__Data supplied__:
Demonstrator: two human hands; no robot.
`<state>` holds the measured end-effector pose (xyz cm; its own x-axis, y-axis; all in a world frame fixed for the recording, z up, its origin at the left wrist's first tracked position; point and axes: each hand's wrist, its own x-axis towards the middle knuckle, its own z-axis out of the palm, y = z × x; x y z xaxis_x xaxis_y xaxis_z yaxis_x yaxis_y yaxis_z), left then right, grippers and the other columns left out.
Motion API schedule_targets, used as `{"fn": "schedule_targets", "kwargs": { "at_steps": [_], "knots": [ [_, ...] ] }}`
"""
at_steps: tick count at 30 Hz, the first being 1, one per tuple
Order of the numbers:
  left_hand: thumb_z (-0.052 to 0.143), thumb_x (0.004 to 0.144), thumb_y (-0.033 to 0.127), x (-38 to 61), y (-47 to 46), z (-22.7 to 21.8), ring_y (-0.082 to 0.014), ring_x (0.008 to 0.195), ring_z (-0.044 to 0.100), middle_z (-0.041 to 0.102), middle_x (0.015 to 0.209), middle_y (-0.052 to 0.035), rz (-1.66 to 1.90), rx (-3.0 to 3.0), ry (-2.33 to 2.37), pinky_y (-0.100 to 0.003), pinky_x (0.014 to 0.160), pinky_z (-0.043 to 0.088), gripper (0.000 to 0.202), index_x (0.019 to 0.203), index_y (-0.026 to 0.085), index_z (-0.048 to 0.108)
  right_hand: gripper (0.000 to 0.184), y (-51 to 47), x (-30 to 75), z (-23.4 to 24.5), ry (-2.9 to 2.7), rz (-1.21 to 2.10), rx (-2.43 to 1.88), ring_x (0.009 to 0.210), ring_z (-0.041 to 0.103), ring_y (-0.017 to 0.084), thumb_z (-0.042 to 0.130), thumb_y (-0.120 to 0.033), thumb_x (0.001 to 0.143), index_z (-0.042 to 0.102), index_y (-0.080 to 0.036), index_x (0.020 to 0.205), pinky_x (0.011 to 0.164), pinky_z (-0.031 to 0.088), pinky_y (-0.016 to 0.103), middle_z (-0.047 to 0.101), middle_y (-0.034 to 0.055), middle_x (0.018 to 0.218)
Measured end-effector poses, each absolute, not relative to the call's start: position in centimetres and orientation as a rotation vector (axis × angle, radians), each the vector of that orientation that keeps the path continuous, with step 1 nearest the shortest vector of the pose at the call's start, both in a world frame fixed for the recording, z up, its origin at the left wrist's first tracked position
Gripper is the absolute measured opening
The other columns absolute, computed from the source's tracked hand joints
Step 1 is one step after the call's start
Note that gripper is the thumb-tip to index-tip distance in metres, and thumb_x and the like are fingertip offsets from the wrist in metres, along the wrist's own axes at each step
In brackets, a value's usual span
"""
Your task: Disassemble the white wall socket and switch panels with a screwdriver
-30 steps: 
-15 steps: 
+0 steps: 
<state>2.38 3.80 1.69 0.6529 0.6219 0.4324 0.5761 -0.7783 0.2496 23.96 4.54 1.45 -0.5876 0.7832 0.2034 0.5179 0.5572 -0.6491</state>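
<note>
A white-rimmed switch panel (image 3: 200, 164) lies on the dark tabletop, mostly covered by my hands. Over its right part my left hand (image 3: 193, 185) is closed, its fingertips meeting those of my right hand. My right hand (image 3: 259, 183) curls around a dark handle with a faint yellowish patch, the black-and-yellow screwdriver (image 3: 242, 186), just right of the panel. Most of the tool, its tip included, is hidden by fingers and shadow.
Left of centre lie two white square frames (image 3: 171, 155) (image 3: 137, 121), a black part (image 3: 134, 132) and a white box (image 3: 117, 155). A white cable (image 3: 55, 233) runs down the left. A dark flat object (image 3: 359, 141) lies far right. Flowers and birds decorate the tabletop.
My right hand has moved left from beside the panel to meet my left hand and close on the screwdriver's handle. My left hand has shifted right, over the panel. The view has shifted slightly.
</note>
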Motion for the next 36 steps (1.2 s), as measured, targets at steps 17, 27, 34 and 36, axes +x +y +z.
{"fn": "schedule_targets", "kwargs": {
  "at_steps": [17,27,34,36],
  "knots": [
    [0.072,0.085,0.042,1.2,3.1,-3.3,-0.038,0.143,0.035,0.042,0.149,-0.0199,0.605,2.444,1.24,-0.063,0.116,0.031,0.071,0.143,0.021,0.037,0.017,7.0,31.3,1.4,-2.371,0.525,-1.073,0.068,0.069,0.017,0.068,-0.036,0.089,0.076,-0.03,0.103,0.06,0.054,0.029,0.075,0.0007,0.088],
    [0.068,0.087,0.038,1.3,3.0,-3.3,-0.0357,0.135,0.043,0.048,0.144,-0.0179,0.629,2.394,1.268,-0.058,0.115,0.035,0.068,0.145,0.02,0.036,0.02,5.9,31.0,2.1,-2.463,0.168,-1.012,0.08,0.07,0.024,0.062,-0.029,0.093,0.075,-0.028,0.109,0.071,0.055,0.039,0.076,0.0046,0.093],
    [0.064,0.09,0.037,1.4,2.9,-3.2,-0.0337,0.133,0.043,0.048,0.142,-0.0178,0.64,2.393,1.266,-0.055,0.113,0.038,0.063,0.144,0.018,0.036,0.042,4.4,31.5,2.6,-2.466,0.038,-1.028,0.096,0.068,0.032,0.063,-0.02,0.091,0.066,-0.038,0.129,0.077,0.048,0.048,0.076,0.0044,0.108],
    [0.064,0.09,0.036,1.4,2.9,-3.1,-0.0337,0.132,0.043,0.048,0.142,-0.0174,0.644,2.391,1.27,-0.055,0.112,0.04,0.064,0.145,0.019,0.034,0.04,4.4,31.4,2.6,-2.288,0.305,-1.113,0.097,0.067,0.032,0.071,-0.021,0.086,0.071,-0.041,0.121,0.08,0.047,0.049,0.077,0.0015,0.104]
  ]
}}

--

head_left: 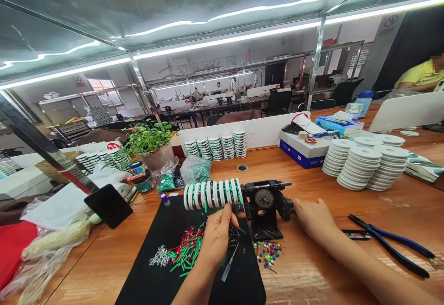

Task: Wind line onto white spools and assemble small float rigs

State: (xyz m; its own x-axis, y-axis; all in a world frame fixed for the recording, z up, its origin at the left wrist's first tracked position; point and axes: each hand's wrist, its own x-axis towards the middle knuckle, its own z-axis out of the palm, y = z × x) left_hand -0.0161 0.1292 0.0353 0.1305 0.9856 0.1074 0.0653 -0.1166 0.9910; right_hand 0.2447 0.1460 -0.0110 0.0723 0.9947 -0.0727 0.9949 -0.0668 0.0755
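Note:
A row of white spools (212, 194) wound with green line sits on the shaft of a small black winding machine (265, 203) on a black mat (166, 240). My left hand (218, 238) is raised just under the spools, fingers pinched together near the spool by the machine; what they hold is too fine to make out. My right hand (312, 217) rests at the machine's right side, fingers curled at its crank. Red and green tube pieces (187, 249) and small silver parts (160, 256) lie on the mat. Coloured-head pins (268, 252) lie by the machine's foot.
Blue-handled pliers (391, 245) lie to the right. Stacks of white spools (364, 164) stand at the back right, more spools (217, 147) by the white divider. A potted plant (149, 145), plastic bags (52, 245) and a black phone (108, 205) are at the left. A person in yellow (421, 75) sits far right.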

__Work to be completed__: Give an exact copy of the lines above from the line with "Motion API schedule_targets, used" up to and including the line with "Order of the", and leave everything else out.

__Result below__:
Motion API schedule_targets, used as `{"fn": "schedule_targets", "kwargs": { "at_steps": [_], "knots": [ [_, ...] ] }}`
"""
at_steps: tick count at 30 Hz, the first being 1, one per tuple
Order of the numbers:

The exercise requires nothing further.